## Data block
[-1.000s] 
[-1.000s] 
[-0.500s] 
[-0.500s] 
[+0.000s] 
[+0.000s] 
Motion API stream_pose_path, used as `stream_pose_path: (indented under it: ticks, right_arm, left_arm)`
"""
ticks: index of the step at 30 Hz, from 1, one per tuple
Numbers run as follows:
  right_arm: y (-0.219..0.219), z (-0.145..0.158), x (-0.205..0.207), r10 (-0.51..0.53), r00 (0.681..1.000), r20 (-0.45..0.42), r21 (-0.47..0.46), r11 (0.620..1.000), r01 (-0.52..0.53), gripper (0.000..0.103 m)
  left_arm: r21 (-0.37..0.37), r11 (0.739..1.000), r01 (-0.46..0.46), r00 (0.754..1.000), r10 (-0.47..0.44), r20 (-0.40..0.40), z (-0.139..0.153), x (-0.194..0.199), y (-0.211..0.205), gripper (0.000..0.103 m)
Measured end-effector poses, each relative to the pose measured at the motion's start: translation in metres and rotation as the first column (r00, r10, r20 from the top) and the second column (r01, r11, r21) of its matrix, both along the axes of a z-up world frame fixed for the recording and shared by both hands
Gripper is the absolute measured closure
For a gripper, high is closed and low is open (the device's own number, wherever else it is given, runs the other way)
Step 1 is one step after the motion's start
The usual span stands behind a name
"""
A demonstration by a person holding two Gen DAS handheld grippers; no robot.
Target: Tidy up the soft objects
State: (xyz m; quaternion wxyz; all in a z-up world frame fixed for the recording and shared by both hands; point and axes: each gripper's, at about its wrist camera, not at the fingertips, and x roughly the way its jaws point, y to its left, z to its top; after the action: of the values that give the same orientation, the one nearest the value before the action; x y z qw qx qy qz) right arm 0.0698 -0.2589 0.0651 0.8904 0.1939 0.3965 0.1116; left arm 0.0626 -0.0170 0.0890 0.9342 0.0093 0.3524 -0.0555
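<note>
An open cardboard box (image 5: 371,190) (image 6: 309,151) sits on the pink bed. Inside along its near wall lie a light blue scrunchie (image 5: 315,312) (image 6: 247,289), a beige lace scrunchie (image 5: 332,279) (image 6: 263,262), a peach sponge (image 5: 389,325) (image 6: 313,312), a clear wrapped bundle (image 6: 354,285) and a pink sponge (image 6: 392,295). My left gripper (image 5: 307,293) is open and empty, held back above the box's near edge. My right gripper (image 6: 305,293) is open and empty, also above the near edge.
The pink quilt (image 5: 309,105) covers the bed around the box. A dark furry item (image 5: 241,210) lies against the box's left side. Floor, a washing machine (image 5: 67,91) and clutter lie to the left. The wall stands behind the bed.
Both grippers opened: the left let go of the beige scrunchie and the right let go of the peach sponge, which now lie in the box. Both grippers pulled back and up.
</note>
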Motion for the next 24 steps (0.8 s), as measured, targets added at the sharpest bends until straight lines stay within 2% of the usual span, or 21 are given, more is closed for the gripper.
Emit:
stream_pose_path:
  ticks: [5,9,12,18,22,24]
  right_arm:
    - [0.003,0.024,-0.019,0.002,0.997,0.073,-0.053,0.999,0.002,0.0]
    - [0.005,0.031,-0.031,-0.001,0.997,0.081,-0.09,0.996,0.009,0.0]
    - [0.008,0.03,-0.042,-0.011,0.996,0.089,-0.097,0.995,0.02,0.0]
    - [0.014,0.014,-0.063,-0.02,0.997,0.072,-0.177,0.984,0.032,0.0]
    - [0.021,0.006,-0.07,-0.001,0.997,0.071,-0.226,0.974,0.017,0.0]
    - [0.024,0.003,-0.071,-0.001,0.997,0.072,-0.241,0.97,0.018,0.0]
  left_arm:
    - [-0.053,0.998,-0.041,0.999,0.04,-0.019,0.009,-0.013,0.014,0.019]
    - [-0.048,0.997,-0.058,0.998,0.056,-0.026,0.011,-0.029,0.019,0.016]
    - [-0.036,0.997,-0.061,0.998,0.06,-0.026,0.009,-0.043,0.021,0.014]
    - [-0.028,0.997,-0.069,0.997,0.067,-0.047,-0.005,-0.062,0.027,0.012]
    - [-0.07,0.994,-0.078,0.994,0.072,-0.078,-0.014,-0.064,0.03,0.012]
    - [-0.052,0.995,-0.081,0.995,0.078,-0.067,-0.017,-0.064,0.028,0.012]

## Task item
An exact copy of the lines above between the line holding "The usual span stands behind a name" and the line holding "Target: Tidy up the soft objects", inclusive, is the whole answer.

## Task result
The usual span stands behind a name
"""
A demonstration by a person holding two Gen DAS handheld grippers; no robot.
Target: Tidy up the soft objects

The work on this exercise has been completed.